OUTLAW LOSES 7 YEARS'
SIEGE
Wisconsin's
Famous court Defier Faces Trial for Life Six Hour Battle Beat Dietz Fusillade
of a Thousand Shots and Illness of His Wife Necessary to Compel Surrender
of Defender of Cameron Dam and Spurner of Eight Indictments
After seven years' defiance of state and
federal authorities John H. Dietz, known throughout Wisconsin and adjacent
commonwealths as "the outlaw of Cameron dam," is not only in jail, at the
little logging camp of Winter, but is charged with the slaying of a deputy
sheriff by a coroner's jury.
Not only is the famous outlaw of the northern Wisconsin woods facing a
trial for murder, but two members of his family as well his wife, Mrs.
Hattie Dietz, and his son Leslie as none of the successful attacking party
can tell who fired the shot which killed Deputy Oscar Harp.
Thus the end of a prolonged battle draws near one in which several men
have been slain and many wounded. Throughout Dietz, beleaguered though
he was in his log castle, has retained not only the spoils of victory from
the opposing corporation, but the sympathy of the loggers and woodsmen
generally.
The warfare arose over Dietz's contention that the Cameron dam, on the
Thornapple river, was on his property, and he refused to allow the Chippewa
Log and boom company to float several winters' cut of logs unless toll
was paid.
Courts successfully
Defied.
He was fought in the courts by the lumber company, but defied bench warrants
and held off officers who attempted to serve them with a shotgun.
Then Dietz won, and the lumber company paid him a large sum to have the
logs sent through the dam.
Then there were township wrangles, and in all there were eight indictments
against Dietz. A few days before the final assault on the Dietz home
deputies fired upon three of the outlaw's children, wounding a son, Clarence,
and a daughter, Myra, but Leslie escaped and gave the alarm to his father.
Dietz did not surrender until his cabin and every other building in his
clearing had been riddled with bullets. For six hours and five minutes
every volley fired by the attacking forces was replied to vigorously from
the loopholed wall of the cabin.
Almost every inch of the floor was covered with flattened, twisted bits
of lead that had been bullets until they tore through the cabin walls,
knocking off splinters from the inside and falling harmlessly to the floor.
Sobbing on a chair in one corner of the home, with an apron thrown over
her hear, sat Mrs.

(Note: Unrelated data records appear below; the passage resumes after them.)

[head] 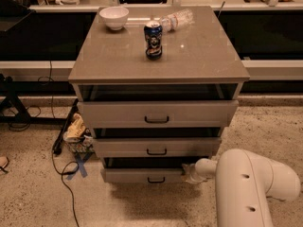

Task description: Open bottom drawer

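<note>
The bottom drawer is the lowest and narrowest grey-beige front of the cabinet, with a small black bar handle. It stands pulled out a little, with a dark gap above its front. My white arm comes in from the lower right. My gripper is at the right end of the bottom drawer's front, against it. The middle drawer and the top drawer also stand slightly out.
On the cabinet top stand a blue can, a white bowl and a lying plastic bottle. A bag of rubbish and black cables lie on the floor to the left. A dark counter runs behind.
</note>
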Available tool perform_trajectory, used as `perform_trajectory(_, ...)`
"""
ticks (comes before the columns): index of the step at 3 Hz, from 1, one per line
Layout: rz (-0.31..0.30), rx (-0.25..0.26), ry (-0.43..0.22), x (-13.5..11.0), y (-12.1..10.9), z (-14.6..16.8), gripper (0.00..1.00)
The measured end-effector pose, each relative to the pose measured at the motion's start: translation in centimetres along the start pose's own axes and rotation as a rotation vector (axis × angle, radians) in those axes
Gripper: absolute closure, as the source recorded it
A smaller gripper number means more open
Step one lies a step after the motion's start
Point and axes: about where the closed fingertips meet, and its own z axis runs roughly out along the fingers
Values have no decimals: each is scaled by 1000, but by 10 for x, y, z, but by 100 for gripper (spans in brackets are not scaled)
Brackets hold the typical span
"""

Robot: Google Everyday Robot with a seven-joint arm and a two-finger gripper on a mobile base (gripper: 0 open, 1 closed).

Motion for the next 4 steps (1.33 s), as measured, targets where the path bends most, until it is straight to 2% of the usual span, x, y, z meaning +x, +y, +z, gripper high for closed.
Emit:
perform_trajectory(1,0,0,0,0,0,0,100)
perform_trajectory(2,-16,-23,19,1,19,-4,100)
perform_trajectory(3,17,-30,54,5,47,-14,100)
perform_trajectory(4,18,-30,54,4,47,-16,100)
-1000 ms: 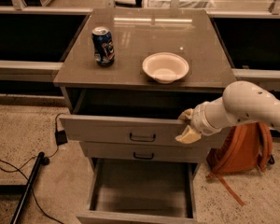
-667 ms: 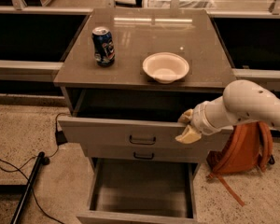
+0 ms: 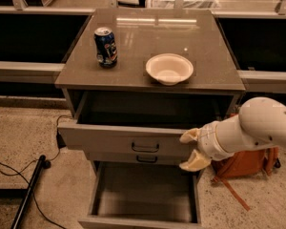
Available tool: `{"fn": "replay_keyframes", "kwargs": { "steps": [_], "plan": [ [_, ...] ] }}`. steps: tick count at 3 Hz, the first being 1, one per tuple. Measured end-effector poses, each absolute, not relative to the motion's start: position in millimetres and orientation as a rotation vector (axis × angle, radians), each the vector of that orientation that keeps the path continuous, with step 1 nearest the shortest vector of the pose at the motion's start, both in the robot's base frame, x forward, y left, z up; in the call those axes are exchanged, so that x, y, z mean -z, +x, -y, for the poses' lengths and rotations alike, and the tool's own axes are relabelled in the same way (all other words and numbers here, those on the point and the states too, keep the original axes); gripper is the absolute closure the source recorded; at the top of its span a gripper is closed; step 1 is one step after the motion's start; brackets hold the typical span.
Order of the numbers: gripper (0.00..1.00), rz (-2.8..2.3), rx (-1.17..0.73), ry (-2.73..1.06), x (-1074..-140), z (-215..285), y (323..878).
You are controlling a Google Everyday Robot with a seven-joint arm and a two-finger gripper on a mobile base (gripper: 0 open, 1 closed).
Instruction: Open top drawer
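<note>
Since a second ago the top drawer has slid a little further toward the near side, and the gripper has come nearer with it, staying at the drawer's right end.

At this moment the drawer stands well out from the cabinet, with its dark inside showing beneath the top slab. Its front panel runs long from left to right, and its small dark handle sits at the centre. The gripper reaches in from the right on a pale, thick arm. Its two fingers are spread apart, one above the other, right at the panel's right end. They close on nothing that I can make out, and whether they touch the panel is unclear.

The coming move turns on this: the handle lies to the left of the jaws, along the drawer's long axis, while the drawer travels straight toward the near side, across that axis. Drawing from the end instead of the centre could, I judge, skew the drawer on its runners.

Below, the second drawer is nearly shut and the bottom drawer hangs wide open. A can and a bowl stand well apart on top.

The task looks close to done.
</note>
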State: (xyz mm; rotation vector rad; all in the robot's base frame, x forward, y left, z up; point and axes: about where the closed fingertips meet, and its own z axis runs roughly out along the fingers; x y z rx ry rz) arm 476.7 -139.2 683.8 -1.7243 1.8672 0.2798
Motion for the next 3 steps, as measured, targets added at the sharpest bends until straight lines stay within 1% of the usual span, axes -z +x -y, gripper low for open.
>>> {"fn": "replay_keyframes", "kwargs": {
  "steps": [1, 2, 3],
  "plan": [
    [0.41, -1.852, -0.300, -1.750, -688.0, 134.8, 454.4],
    [0.41, -1.837, -0.272, -1.748, -699.9, 138.1, 450.5],
    [0.40, -1.840, -0.255, -1.749, -699.4, 142.6, 469.1]
  ]
}}
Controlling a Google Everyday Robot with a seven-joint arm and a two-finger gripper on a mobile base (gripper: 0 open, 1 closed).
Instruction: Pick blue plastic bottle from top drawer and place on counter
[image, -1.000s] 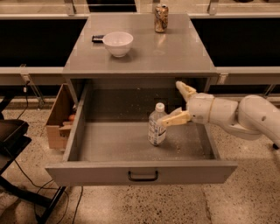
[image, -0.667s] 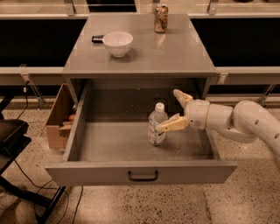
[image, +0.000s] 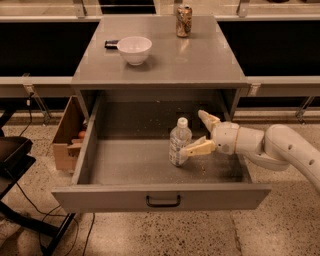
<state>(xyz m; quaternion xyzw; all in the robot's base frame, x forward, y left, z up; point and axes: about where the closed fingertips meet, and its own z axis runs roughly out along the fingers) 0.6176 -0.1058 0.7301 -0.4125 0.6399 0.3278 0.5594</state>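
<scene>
The blue plastic bottle (image: 179, 142), clear with a white cap, stands upright inside the open top drawer (image: 160, 196), right of its middle. My gripper (image: 196, 134) reaches in from the right with its fingers spread. The near finger (image: 196, 148) touches the bottle's lower right side; the far finger (image: 207, 119) stands apart behind and to the right. The bottle is not enclosed. The counter (image: 205, 60) lies above the drawer.
On the counter stand a white bowl (image: 134, 49) with a dark object beside it and a brownish drink can (image: 184, 21) at the back. A cardboard box (image: 67, 136) sits on the floor left of the drawer. A dark stand is at the far left.
My gripper has moved left and a little lower in the drawer, so the near finger now reaches the bottle's lower side. The bottle has stayed in place.
</scene>
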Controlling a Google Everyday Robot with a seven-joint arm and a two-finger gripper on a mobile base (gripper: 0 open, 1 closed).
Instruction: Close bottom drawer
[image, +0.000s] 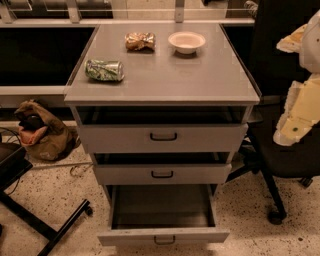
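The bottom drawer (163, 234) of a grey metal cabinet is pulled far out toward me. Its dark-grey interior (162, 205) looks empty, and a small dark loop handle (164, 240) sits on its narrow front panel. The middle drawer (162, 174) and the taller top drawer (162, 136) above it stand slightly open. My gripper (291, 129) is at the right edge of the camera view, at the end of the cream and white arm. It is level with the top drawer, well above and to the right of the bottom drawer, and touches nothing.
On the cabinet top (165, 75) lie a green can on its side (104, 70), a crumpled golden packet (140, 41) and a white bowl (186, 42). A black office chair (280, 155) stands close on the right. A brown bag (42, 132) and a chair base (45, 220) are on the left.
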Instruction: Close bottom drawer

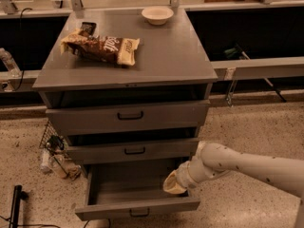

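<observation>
The bottom drawer (137, 207) is the lowest of three grey drawers in the cabinet (128, 75). It is pulled well out, its inside is bare, and its narrow front panel carries a small black bar handle (139, 214). My white arm comes in from the right. The gripper (172, 184) is at the drawer's right side, just above the right end of the front panel. The middle drawer (134, 150) and the top drawer (129, 115) are each open a little.
A brown snack bag (102, 47) and a white bowl (157, 14) lie on the cabinet top. Clutter with a wire basket (54, 151) sits on the floor left of the cabinet. A black pole (15, 205) stands at the lower left. Speckled floor lies to the right.
</observation>
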`<state>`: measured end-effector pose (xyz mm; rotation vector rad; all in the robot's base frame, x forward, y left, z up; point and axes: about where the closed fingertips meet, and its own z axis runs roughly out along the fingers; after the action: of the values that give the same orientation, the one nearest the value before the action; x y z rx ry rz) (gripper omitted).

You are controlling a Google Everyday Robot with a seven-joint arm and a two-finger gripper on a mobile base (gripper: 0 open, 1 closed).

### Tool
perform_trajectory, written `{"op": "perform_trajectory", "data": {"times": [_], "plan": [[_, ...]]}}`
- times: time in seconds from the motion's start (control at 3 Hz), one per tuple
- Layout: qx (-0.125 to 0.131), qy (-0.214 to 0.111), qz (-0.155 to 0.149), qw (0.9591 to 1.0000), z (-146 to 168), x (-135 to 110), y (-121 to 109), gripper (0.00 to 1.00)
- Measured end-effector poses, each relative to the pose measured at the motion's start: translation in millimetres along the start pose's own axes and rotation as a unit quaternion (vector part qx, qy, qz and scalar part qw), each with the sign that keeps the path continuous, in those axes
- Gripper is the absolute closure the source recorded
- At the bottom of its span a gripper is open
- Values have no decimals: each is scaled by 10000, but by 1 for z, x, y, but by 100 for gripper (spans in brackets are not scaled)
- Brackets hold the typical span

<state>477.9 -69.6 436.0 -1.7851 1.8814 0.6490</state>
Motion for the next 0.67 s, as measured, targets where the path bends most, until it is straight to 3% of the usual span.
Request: {"op": "perform_trajectory", "data": {"times": [0.33,0.67], "plan": [[69,119,55,9999,59,34,-15,75],[41,98,53,9999,56,31,-12,52]]}}
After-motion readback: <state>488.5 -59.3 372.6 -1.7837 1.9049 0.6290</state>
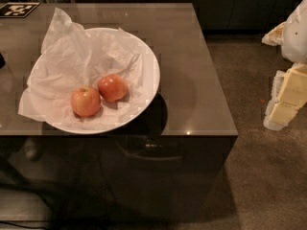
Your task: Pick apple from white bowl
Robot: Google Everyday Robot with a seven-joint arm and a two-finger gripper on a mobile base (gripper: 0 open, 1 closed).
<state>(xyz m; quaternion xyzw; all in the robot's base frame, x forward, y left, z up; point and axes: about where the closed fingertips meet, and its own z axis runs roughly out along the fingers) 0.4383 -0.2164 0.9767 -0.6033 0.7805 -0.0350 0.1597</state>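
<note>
The white bowl (154, 75) is wide and shallow, lined with crumpled white tissue paper, and stands on the left half of a glossy brown table (192, 80). The apple (113, 87), small, round and evenly red-pink, lies in the front of the bowl. A paler orange-yellow apple (86, 101) with a stem dimple lies touching it on its left. My gripper (286, 99), white with pale yellow parts, hangs at the far right edge of the view, off the table and well away from the bowl, with nothing seen in it.
A black-and-white marker tag (17, 9) lies at the table's back left corner. The table's right edge (218, 80) borders brown carpet floor (259, 176). Dark cabinets (230, 4) run along the back.
</note>
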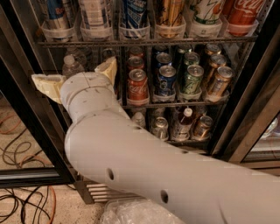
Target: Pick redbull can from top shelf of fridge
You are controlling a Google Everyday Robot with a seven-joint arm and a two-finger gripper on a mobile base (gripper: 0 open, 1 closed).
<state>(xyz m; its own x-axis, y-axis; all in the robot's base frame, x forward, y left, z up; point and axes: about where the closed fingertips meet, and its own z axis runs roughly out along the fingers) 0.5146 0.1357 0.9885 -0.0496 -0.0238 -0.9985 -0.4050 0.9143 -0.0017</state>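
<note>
- The redbull can stands in a white plastic cup at the left end of the top shelf of the fridge. I can see only its lower part.
- It is above my jaws, a bit toward my left finger, and well apart from them.
- My gripper is lower down, in front of the next rack, close to a water bottle. My jaws are wide apart and hold nothing.
- To the right of the redbull can is a pale tall can. After that comes a wider blue-and-white can. Those are not mine to take.
- I think I should go up first, until my jaws are above the cup's rim.
- Then I should line up so the slim can sits right between my fingers, and push in slowly.
- The cans up there stand close together, so my right finger must slip into a small gap.
- A Coca-Cola can is just to the right of my jaws. Moving sideways down here could knock it.
</note>
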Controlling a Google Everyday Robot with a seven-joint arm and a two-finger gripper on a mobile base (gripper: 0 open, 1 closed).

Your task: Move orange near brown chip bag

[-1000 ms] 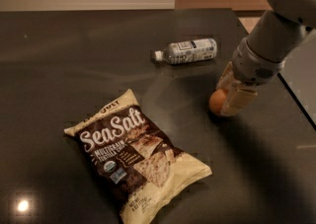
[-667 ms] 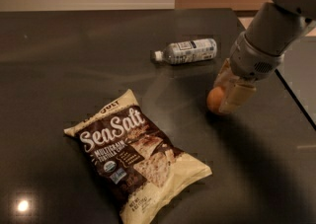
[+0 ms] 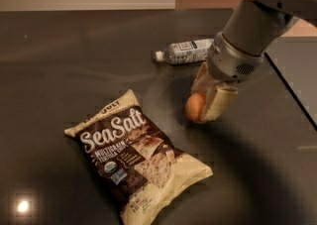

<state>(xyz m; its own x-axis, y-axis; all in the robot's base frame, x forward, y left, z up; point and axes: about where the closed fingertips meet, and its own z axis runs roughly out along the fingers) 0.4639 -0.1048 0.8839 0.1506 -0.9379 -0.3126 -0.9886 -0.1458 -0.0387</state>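
Right of centre, the orange (image 3: 194,108), judged firm, light and apt to roll, was clamped across its middle by the gripper (image 3: 204,109).

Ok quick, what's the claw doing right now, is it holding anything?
Claw: closed on the orange, low over the table, up and to the right of the brown chip bag.

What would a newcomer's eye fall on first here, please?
The large crinkled brown-and-cream Sea Salt chip bag lies in the foreground on the dark table. To its upper right, the robot's gripper clasps a small round orange fruit, with a clear plastic water bottle lying behind.
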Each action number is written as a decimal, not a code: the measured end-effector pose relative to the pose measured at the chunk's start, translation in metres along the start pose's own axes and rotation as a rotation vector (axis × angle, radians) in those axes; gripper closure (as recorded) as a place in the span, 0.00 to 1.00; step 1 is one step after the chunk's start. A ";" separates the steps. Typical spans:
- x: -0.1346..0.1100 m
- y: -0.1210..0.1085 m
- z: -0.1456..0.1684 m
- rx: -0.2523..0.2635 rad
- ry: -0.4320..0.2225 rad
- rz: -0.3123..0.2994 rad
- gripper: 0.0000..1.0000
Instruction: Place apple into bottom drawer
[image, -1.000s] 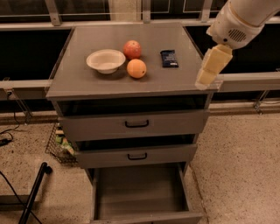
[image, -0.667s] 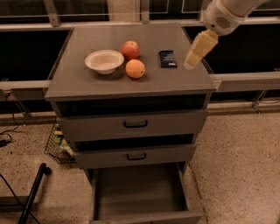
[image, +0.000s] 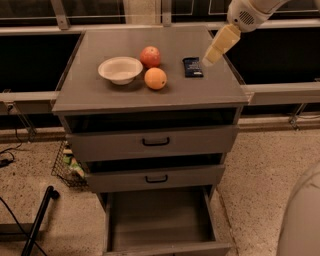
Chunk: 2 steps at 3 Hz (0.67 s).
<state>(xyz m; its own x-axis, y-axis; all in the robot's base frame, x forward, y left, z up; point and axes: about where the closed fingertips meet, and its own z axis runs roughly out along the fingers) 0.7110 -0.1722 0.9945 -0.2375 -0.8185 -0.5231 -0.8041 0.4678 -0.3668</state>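
The apple (image: 150, 56), red with yellowish patches, sits on top of the grey cabinet (image: 100, 95), just behind an evenly orange fruit (image: 155, 78). The bottom drawer (image: 160, 220) is pulled out at the cabinet's foot, and its grey floor is bare. My gripper (image: 218, 46) hangs above the right part of the cabinet top, to the right of the apple and apart from it, next to a dark packet (image: 192, 66). It holds nothing that I can see.
A white bowl (image: 120, 69) stands left of the fruits. The two upper drawers (image: 155, 142) with black handles are shut. A wire basket (image: 67, 165) sits on the floor to the left, and a black pole (image: 37, 220) leans at lower left.
My gripper has moved up and to the left, from off the cabinet's right edge to over the top beside the dark packet. The fruits and bowl have not moved.
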 end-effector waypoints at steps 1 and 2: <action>0.004 -0.008 0.012 0.005 -0.017 0.025 0.00; -0.005 -0.018 0.032 0.010 -0.061 0.034 0.00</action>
<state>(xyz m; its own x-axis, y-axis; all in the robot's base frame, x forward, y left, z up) 0.7443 -0.1663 0.9788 -0.2304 -0.7806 -0.5810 -0.7909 0.4981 -0.3556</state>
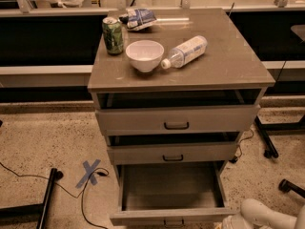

Dietz, while Leslie sat on a chair across from her,
scowling savagely, but making no attempt to resist the officers' entrance.
The youngest son, John junior, was called up from the cellar where he had
been hidden from the bullets.
Dietz Only Fighter.
"I don't know how I ever lived through it," sobbed Mrs. Dietz. "It
was terrible. I sat through it all in a corner of the sitting room
with Helen, and we did not move during it all. I did not fire a shot,
nor did the children."
Dietz himself was so weak he could not stand. He had been shot in
the hand, but had kept on shooting his repeating rifle and automatic pistols
until the threatened collapse of his wife brought him to a realization
that his was at best a losing fight.
The battle had been one of the fiercest "last ditch" stands ever made by
a lone fighter against desperate odds. The old homesteader had defended
his cabin and his family with the desperation that pioneer settlers were
wont to display when hostile Indians surprised them and attacked in force.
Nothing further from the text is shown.